Geçtiğimiz yılın Ağustos ayının sonlarına doğru Türkiye İhracatçılar Meclisi (TİM) Başkanı Mehmet Büyükekşi, referanduma “Evet” diyeceklerini açıklarken yaptığı açıklamada “Bizim hesaplarımıza göre sepetin 3.87 olması gerekiyor. Sepet şu anda 3.44. İhracatçılarımızın canı çok yanıyor” demişti.
Başkan Büyükekşi, ‘1 dolar+1 eurodan’ oluşan “sepeti” kastediyordu. Paritenin 1.27, dolar/TL kurlarının da 1.52’lerde olduğu günlerden bugünlerde parite 1.36’ya yükselirken dolar/TL’de 1.59’lara geldi. Merkez Bankası’nın izlediği yeni “politika karma(şa)sıyla” oluşan belirsizlikle birlikte kurlarda yaşanan yükseliş sonrasında “sepet” 3.82 seviyelerine kadar yükseldi.
Şimdi mesele gelinen bu seviyede TİM’in tavrının ne olacağı? Bu seviyeyi de yeterli görmeyip, geçmişteki “zararlarını” tahsil etmek için kurların daha da yükselmesini mi talep edecek, yoksa bu seviyeleri “makul” kabul edip kur risklerini “hedge” edecekler mi?
Kurların artmasının 113 milyar dolarlık ihracata imza atan TİM üyelerine yardımcı olduğu aşikâr. Ancak 183 milyar dolarlık rakama ulaşması beklenen ithalatçılar açısından artışlar “yorucu” olsa gerek. Şunu da unutmamak gerekir ki, ihracat yapabilmek için gittikçe artan oranda ithalata bağımlı hale gelen bir üretim yapısına doğru gidiyoruz.
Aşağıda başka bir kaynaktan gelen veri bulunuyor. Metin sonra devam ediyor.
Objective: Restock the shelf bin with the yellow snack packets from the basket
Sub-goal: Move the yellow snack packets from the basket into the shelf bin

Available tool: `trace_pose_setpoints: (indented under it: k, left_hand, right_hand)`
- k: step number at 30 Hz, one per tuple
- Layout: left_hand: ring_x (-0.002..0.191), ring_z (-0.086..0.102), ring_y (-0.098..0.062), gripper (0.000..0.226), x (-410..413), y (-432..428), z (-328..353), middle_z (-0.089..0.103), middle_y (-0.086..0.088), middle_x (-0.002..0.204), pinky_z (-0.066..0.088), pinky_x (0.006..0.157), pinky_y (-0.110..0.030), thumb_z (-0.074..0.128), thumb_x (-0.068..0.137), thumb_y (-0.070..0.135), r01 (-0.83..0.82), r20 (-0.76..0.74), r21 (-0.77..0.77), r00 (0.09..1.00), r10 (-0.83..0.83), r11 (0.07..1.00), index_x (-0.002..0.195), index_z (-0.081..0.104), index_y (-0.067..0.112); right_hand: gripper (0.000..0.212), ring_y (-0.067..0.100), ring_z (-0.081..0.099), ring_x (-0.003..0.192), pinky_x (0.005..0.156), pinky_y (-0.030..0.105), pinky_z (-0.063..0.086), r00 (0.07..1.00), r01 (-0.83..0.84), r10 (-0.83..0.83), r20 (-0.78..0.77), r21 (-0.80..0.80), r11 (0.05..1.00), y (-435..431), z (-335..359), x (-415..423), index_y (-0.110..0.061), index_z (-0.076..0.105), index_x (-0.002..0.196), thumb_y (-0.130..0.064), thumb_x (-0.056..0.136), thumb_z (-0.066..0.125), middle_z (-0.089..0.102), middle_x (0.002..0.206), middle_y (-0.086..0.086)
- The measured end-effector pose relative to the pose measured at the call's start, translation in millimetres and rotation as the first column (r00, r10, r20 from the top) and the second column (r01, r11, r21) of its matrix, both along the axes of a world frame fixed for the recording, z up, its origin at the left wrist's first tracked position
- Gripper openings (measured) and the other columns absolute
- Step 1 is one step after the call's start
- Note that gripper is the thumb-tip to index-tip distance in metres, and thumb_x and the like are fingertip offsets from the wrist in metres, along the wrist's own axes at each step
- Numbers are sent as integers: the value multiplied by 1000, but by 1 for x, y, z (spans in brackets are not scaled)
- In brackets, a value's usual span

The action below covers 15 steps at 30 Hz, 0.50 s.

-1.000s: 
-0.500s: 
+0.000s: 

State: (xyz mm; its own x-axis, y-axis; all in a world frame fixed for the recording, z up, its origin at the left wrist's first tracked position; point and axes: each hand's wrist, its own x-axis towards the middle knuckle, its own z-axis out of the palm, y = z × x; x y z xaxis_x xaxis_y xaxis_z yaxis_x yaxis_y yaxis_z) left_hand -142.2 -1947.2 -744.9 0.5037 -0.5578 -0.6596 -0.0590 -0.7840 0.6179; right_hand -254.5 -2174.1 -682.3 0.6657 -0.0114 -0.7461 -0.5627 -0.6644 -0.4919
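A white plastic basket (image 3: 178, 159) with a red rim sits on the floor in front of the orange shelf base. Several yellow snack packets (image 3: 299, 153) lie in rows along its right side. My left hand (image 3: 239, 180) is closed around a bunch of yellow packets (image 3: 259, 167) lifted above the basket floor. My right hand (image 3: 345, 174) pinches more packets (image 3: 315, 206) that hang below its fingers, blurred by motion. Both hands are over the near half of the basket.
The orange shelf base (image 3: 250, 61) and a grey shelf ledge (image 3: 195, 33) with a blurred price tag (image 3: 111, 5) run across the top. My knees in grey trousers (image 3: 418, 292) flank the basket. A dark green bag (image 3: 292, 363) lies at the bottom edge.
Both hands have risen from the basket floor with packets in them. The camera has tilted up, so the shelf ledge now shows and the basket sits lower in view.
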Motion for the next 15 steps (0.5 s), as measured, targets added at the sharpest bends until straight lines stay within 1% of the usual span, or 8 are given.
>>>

Bu nedenle kurların artıyor olması, bundan 10 yıl öncesi kadar cari açığı kapatan bir etki göstermeyecektir. Neyse bu ayrı bir tartışma konusu.
Benim asıl merak ettiğim nokta, madem cari seviyeler TİM’in “uygun” diye düşündüğü seviyeler. Acaba TİM üyelerinin önümüzdeki dönemde ortaya çıkabilecek kur risklerine karşın kendilerini koruyacak ne gibi önlemler alıyorlar? Daha doğrusu önlem almayı düşünüyorlar mı? Bu konuda herhangi bir “kültür” değişimi görebilecek miyiz? Zira yine TİM’in kendi üyeleri arasında yapmış olduğu bir araştırmada üyelerinin yüzde 57’si kur risklerini yönetmek diye bir kavramdan haberdar değil.
Geçtiğimiz hafta içinda Halk Bankası ile birlikte kur risklerinin yönetilmesi için özel bir anlaşma yapıldı. Bu anlaşma daha çok bir ”imkân” niteliğinde. Hazır bu imkân varken TİM üyeleri bu seviyelerden hedge yapmaya başlanacaklar mı? En azından önümüzdeki birkaç aydaki ihracat bedelleri için... Ya da toplam risklerinin belli bir oranı kadar... Diyelim ki yüzde 25 ya da 50’sini hedge edecekler mi?
Yoksa yine kurlar yükselecek diye beklemeye devam edecekler mi?
3.87’ye az kaldı. Belki zirveyi yakalayamazlar ama, geçmiş bir kaç aydaki kurlarla yaptıkları ihracatta bugünlerde kârlılar. Bu kârlarının en azından bir kısmını “garantilemek” fena bir fikir olmasa gerek!